The ECOMAG model was tested for hydrological simulation in numerous river basins in cold climate regions such as Canada, Russia, Norway, and Sweden. The model has been applied in the large Arctic basins, including the Mackenzie River basin in Canada, with satisfactory performance [100], and the Lena River basin in Russia, also with satisfactory performance [101]. Additionally, the ECOMAG was approached to investigate climate change impacts on the water regimes of those river basins [102,103].

2.7. CRHM Model

The CRHM (cold regions hydrological model) is a physically-based, semi-distributed model developed for hydrological cycle simulation over small to medium river basins in cold climate regions [104]. The CRHM is a flexible, object-oriented modeling system with the capacity to simulate a wide range of important permafrost-related processes in the cold regions, including snow processes (e.g., snow redistribution by wind, snow interception, sublimation, snowmelt, and infiltration of snowmelt into unfrozen and frozen soils), glacier melts, actual evaporation and evapotranspiration, radiation exchange, and soil moisture balance, etc. The CRHM is able to simulate the ALT dynamics by approaching Stefan’s heat flow equation [105] as follows:

(2)$\mathsf{\xi }=\sqrt{\frac{2\mathrm{kF}}{\mathrm{Lw}\mathsf{\rho }}},$

• $\mathsf{\xi }$ is the frost/thaw front depth (m);

• k is the thermal conductivity of the soil (W m⁻¹ k⁻¹);

• F is the surface freeze/thaw index (°C degree days);

• L is the latent heat of fusion (J kg⁻¹);

• w is volumetric water content (m³ m⁻³);

• $\mathsf{\rho }$ is the bulk density of the soil (kg m⁻³).

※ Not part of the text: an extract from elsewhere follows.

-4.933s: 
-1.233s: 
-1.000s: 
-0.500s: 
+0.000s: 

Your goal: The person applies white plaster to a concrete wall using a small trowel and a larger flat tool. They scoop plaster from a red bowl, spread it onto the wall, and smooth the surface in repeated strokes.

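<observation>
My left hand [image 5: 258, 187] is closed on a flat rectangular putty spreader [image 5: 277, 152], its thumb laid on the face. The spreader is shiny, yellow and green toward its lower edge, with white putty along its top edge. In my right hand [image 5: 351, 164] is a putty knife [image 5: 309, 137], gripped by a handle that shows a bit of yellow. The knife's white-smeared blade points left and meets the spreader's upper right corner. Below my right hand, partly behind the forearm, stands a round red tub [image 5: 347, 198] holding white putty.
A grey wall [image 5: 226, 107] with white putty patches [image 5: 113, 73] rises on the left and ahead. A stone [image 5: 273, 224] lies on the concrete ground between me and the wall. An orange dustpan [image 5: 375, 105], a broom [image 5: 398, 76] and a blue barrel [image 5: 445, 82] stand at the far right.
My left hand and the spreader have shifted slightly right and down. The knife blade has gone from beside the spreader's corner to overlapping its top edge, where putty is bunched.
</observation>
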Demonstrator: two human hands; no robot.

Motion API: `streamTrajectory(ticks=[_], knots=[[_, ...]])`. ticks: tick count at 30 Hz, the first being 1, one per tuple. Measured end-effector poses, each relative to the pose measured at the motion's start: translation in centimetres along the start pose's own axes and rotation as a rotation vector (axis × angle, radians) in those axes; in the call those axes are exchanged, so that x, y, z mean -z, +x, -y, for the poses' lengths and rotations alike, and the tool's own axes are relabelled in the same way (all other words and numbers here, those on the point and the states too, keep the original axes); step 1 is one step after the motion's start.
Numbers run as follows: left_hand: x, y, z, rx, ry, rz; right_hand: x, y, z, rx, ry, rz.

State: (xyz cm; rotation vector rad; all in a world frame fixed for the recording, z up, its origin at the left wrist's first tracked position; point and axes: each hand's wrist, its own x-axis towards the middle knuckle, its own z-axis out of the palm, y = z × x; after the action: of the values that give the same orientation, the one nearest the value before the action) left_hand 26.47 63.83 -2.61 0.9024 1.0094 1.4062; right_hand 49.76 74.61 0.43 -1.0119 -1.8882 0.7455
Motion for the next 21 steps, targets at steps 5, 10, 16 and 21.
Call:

The CRHM is flexible in terms of its spatial solutions (from lumped to distributed) and model structures (from conceptual to physically-based), depending on the objectives of the studies and available input data for catchments. This is considered as a benefit for use in the Arctic region, which features sparse data. However, there is no required calibration for the model, and the model parameters are normally obtained based on the expert knowledge of the modeled catchment. Therefore, the modeling results have high uncertainty.

2.8. ATS Model

The ATS (arctic terrestrial simulator) model, which was developed from Amanzi code [106], is an integrated tool of the permafrost-related process model and the physically-based model [107]. The model couples the surface energy balance model [108] and the three-dimensional (3D) subsurface thermal hydrology model [109,110] for multidimensional simulations in permafrost-affected regions. The model employs the diffusion wave equation to simulate the surface hydrology, energy transport, and phase change. However, simulation of the dynamic topography due to the influence of thaw-induced subsidence has not been developed yet.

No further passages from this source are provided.